Add GpuKernelArgumentBinding for runtime argument setting

* Add flexible runtime argument setting that accept argument bindings exported from ckw. * Introduce internal build flag ACL_INTERNAL_TEST_CKW_IN_DF. If set to true, ckw will be tested in dynamic fusion validation tests. Otherwise it will not be tested and the dynamic fusion will keep using ClTemplateWriter instead. * Fix CKW sampler for elementwise binary to deal with tile sizes > 1 in both dimensions Resolves: COMPMID-6282 Partially resolves: COMPMID-6260 Signed-off-by: SiCong Li <sicong.li@arm.com> Change-Id: I0ab225a4484eb2119643d900a4e72806558626ee Reviewed-on: https://review.mlplatform.org/c/ml/ComputeLibrary/+/9917 Tested-by: Arm Jenkins <bsgcomp@arm.com> Reviewed-by: Jakub Sujak <jakub.sujak@arm.com> Reviewed-by: Anitha Raj <Anitha.Raj@arm.com> Reviewed-by: Viet-Hoa Do <viet-hoa.do@arm.com> Comments-Addressed: Arm Jenkins <bsgcomp@arm.com> Benchmark: Arm Jenkins <bsgcomp@arm.com>
author: SiCong Li <sicong.li@arm.com> 2023-06-28 09:49:45 +0100
committer: SiCong Li <sicong.li@arm.com> 2023-07-25 15:48:50 +0000
commit: 23882a9014eb3972bca958206866c8e0d0b829cc (patch)

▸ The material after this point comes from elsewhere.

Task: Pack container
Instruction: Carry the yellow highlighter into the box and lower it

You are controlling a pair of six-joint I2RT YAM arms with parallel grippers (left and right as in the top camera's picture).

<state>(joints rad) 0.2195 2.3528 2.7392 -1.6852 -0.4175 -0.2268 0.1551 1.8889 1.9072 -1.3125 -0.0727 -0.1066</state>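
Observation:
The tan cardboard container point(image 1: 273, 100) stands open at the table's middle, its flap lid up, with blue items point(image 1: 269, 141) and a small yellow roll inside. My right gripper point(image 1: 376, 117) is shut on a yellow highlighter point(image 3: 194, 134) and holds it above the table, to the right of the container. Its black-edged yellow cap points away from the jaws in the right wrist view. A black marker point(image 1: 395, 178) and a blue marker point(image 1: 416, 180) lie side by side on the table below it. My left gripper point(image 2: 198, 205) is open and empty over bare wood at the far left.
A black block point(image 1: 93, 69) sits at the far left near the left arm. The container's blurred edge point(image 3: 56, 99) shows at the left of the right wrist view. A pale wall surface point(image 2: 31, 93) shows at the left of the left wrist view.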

tree: 9139b91699099160e26a64abd8cf182bd7447278 /src/dynamic_fusion/sketch/gpu/GpuWorkloadContext.cpp
parent: 0a59e69fd922b02d9e3b5b043ee7f891061df7be (diff)

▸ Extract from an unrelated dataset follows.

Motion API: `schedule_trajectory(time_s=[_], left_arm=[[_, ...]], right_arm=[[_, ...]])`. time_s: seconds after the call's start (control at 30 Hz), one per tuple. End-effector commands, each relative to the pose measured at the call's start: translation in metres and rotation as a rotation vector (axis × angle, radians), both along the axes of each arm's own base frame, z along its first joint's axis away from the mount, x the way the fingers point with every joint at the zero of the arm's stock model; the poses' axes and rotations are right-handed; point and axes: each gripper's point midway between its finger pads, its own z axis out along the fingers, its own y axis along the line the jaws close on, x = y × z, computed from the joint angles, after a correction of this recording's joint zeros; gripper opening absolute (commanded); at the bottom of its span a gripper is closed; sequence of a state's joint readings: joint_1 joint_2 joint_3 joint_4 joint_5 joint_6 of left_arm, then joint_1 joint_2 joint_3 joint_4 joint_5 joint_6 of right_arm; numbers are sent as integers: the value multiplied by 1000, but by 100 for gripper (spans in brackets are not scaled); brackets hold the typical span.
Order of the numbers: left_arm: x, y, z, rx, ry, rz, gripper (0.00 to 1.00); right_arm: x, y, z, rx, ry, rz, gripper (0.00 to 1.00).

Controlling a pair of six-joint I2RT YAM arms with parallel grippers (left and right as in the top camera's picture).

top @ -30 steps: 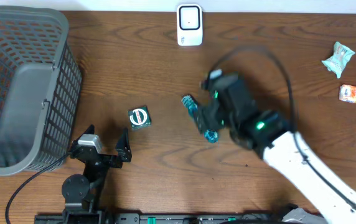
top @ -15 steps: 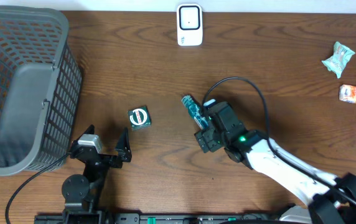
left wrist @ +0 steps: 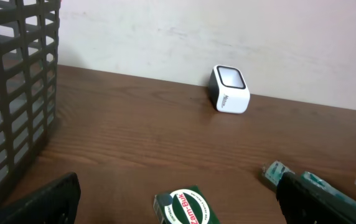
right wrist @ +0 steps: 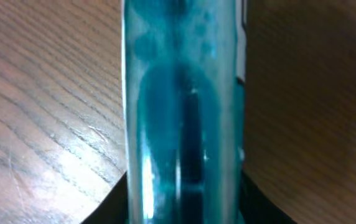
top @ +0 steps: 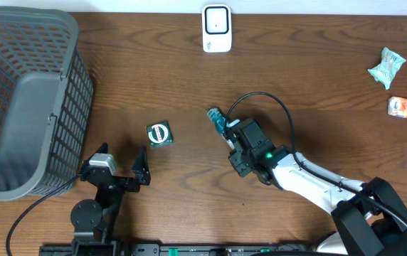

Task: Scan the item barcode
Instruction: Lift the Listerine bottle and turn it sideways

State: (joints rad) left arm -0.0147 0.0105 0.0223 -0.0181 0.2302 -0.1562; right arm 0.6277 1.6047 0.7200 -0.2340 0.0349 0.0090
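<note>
Teal tube (top: 217,119) gripped near tabletop centre, not yet scanned.
Right end effector (top: 229,135) clenched on it, apparently unlifted; left end effector (top: 122,162) released near front edge; presentation to scanner (top: 216,28) at back edge outstanding.

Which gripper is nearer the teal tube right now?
Right. The right gripper sits on the teal tube, clamped around it; the left gripper is open, well apart from it, beside the green box.
</note>
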Motion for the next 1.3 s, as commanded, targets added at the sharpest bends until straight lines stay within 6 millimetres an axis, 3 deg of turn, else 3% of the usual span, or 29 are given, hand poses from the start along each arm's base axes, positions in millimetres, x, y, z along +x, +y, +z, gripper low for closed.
schedule_trajectory(time_s=[0.0, 0.07, 0.27, 0.5, 0.8, 1.07, 1.27], left_arm=[[-1, -1, -15, 9, 40, -9, 98], [-1, -1, -15, 9, 40, -9, 98], [-1, -1, -15, 9, 40, -9, 98], [-1, -1, -15, 9, 40, -9, 98], [-1, -1, -15, 9, 40, -9, 98], [-1, -1, -15, 9, 40, -9, 97], [-1, -1, -15, 9, 40, -9, 98]], right_arm=[[-1, 3, -1, -7, -10, 33, 11], [-1, 3, -1, -11, -12, 41, 1], [-4, 20, 12, 90, 53, 80, 1], [-21, 35, 66, 295, 203, 210, 1], [-46, 50, 140, 573, 150, 465, 1], [-74, 57, 185, 723, 134, 570, 1], [-80, 55, 191, 730, 131, 577, 1]])
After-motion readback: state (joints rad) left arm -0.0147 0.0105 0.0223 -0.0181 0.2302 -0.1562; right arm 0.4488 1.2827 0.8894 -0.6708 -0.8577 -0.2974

download: ComputeLibrary-23882a9014eb3972bca958206866c8e0d0b829cc.tar.gz
1 files changed, 27 insertions, 16 deletions
diff --git a/src/dynamic_fusion/sketch/gpu/GpuWorkloadContext.cpp b/src/dynamic_fusion/sketch/gpu/GpuWorkloadContext.cpp
index 50f34d9c14..c2bd012703 100644
--- a/src/dynamic_fusion/sketch/gpu/GpuWorkloadContext.cpp
+++ b/src/dynamic_fusion/sketch/gpu/GpuWorkloadContext.cpp
@@ -32,9 +32,8 @@ namespace experimental
 {
 namespace dynamic_fusion
 {
-
 GpuWorkloadContext::GpuWorkloadContext(CLCompileContext *cl_compile_ctx)
-    : _impl { std::make_unique<Impl>(GpuLanguage::OpenCL, cl_compile_ctx) }
+    : _impl{ std::make_unique<Impl>(GpuLanguage::OpenCL, cl_compile_ctx) }
 {
 }
 
@@ -75,8 +74,7 @@ const GpuWorkloadContext::Impl &GpuWorkloadContext::implementation() const
 }
 
 GpuWorkloadContext::Impl::Impl(GpuLanguage gpu_language, CLCompileContext *cl_compile_ctx)
-    : _gpu_language(gpu_language), _cl_compile_ctx(cl_compile_ctx),
-      _next_tensor_id(1), _mem_map()
+    : _gpu_language(gpu_language), _cl_compile_ctx(cl_compile_ctx), _next_tensor_id(1), _mem_map(), _managed_tensor_info()
 {
 }
 
@@ -103,26 +101,39 @@ void GpuWorkloadContext::Impl::register_user_tensor(ITensorInfo &tensor_info)
 
     tensor_info.set_id(tensor_id);
     _mem_map[tensor_id] = MemoryDescriptor{ MemoryType::User };
+    // Save a *copy* of the user tensor info in workload context for future reference
+    // Note that this means if the user modifies the @p tensor_info, the change will not be reflected in the context
+    _managed_tensor_info.emplace(tensor_info.id(), std::make_unique<TensorInfo>(tensor_info));
 }
 
-void GpuWorkloadContext::Impl::register_aux_tensor(ITensorInfo &tensor_info, const AuxMemoryInfo &mem_info)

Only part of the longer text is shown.